Overview

Disitamab Vedotin (RC48) in Hormone Receptor Positive, HER2-low Metastatic Breast Cancer (the Rosy Trial)

Status:
Recruiting

Trial end date:
2030-03-01

Target enrollment:
0

Participant gender:
All

Summary

Hormone receptor positive, HER2-low expression metastatic breast cancer is the main type of breast cancer, accounting for about 50% - 60%. However, this type of patients lack ideal therapeutic drugs after the failure of first-line standard endocrine therapy, and the median overall survival time is only 30 months. Therefore, finding more efficient and safe therapeutic drugs for these patients has become a big clinical challenge at present. Disitamab Vedotin (DV), as a new class I Antibody-Drug Conjugates drug, can achieve high efficiency and precise tumor killing effect with low toxicity. According to previous study with same sample size, DV also showed good efficacy in metastatic breast cancer with Hormone receptor positive and HER2- low expression as a posterior line treatment.Therefore, we intend to explore the efficacy and safety of DV in the treatment of HER2-low expressioin /Hormone receptor positive metastatic breast cancer patients with endocrine resistance through a scientifically designed, randomized, phase III clinical study.

Phase:

Phase 3

Accepts Healthy Volunteers?

Details

Lead Sponsor:

Sun Yat-Sen Memorial Hospital of Sun Yat-Sen University

Treatments:

Disitamab vedotin

Criteria

Inclusion Criteria:

1. Adult female patients (aged 18-70 years, including 18 and 70 years) with metastatic
breast cancer confirmed by pathology or imaging are not suitable for surgical
resection or radiotherapy for the purpose of cure;

2. Pathological examination confirmed that ER and / or PR were positive, and HER-2 was
low expression (ER expression: immunohistochemical staining of tumor cells ≥ 10%; PR
expression: immunohistochemical staining of tumor cells ≥ 10%; HER2-low:
immunohistochemical staining of 2 + and FISH is not expanded, IHC 1 +);

3. Patients who have received endocrine therapy ;

4. According to the efficacy evaluation criteria for solid tumors (RECIST) version 1.1,
there is at least one evaluable target lesion or only osteolytic bone metastasis;

5. Patients with stable brain metastasis or asymptomatic brain metastasis;

6. ECOG physical condition score ≤ 2 points, and the estimated survival time is not less
than 3 months;

7. Prior treatment-related toxicity must be relieved to ≤ 1 degree (according to NCI
CTCAE 5.0) before enrollment (except for hair loss or other toxicity that is
considered as no risk to the safety of patients according to the judgment of the
researcher);

8. Adequate bone marrow functional reserve: a. WBC ≥ 3.0 × 10 ^ 9 ／ L, b. Neutrophil
count (ANC) ≥ 1.5 × 10 ^ 9 ／ L, c. Platelet count (PLT) ≥ 70 × 10^9／L;

9. Liver, kidney and heart function tests were basically normal within one week before
enrollment (based on the normal values of laboratories in each research center): A.
total bilirubin (TBIL) ≤ 1.5 × upper limit of normal value (ULN), B. alanine
aminotransferase (ALT / AST) ≤ 2.5 × ULN (liver metastasis patients ≤ 5xuln), C. serum
creatinine ≤ 1.5 × ULN or creatinine clearance rate (CCR) ≥ 60 ml / min; d. left
ventricular ejection fraction (LVEF) ≥ 55%, e. QTcF(Fridericia correction) ≤ 470 ms;

10. Patients understand the research process, voluntarily participate in the research, and
sign the informed consent form.

Exclusion Criteria:

1. Patients who had received chemotherapy, radiotherapy, immunotherapy, and endocrine
therapy for breast cancer within 2 weeks before enrollment.;

2. Patients who had performed major surgery within 2 weeks before enrollment.
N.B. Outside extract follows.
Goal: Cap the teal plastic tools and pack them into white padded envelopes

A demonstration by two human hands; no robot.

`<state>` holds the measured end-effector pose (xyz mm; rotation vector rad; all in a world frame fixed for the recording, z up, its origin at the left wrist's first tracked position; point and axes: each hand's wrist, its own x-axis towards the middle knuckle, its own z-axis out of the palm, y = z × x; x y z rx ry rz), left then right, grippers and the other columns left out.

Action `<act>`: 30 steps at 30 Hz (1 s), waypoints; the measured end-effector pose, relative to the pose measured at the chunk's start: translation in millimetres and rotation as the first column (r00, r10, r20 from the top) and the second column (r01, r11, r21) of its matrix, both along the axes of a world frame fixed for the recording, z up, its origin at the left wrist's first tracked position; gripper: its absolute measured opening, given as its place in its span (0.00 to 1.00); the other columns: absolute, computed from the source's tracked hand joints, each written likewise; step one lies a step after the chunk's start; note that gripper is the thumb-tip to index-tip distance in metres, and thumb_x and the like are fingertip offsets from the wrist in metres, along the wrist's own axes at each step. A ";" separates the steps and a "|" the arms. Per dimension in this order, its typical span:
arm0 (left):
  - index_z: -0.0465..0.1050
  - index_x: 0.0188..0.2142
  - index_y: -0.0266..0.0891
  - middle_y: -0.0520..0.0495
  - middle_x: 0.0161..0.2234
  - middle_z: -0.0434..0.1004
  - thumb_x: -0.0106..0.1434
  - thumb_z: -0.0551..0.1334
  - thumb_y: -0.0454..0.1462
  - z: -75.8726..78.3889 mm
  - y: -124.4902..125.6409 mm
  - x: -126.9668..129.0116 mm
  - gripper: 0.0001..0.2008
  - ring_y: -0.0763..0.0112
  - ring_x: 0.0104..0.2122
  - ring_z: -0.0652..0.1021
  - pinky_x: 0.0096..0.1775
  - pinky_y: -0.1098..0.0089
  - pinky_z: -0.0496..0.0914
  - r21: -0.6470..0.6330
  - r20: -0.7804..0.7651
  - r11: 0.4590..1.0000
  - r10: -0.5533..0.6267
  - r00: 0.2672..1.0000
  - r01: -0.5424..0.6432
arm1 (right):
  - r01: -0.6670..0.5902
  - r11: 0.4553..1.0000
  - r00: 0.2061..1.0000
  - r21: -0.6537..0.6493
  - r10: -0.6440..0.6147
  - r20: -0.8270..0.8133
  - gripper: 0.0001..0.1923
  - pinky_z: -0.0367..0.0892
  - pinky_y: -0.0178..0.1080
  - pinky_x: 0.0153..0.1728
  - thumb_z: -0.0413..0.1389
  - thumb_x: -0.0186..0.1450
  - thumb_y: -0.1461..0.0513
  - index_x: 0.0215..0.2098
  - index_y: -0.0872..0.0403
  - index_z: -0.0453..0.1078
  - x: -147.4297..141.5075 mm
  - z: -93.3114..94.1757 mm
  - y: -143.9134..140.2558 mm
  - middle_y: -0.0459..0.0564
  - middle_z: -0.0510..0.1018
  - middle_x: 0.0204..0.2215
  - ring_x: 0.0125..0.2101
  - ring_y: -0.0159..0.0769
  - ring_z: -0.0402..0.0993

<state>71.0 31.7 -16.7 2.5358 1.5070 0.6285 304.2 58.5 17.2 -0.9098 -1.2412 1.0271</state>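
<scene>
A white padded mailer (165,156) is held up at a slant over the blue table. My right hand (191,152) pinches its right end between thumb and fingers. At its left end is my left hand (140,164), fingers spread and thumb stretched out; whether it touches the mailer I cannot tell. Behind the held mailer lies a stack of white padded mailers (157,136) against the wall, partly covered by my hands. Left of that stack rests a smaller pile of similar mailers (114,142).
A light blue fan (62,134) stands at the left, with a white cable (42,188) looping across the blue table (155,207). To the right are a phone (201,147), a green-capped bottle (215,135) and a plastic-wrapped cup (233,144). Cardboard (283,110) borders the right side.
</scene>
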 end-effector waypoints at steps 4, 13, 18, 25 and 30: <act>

3. Severe heart disease or discomfort within 12 months, including, but not limited to,
the following: unstable angina pectoris, myocardial infarction, cerebral hemorrhage
and cerebral infarction (except for silent lacunar cerebral infarction without
treatment);

4. Have active autoimmune diseases (such as corticosteroids or immunosuppressive drugs)
requiring systemic treatment in the past 2 years, excluding those with adrenal
insufficiency requiring corticosteroid replacement therapy;

5. Have a clear history of neurological or mental disorders, including epilepsy or
dementia;

6. According to the judgment of the researchers, there are some accompanying diseases
that seriously endanger the safety of patients or affect patients to complete the
study.

7. Those who have been known to have allergic history to Disitamab Vedotin or similar
drugs;

8. According to the estimation of the investigator , the patient's compliance with the
clinical study is insufficient or the researcher believes that there are other factors
that are not suitable for the study.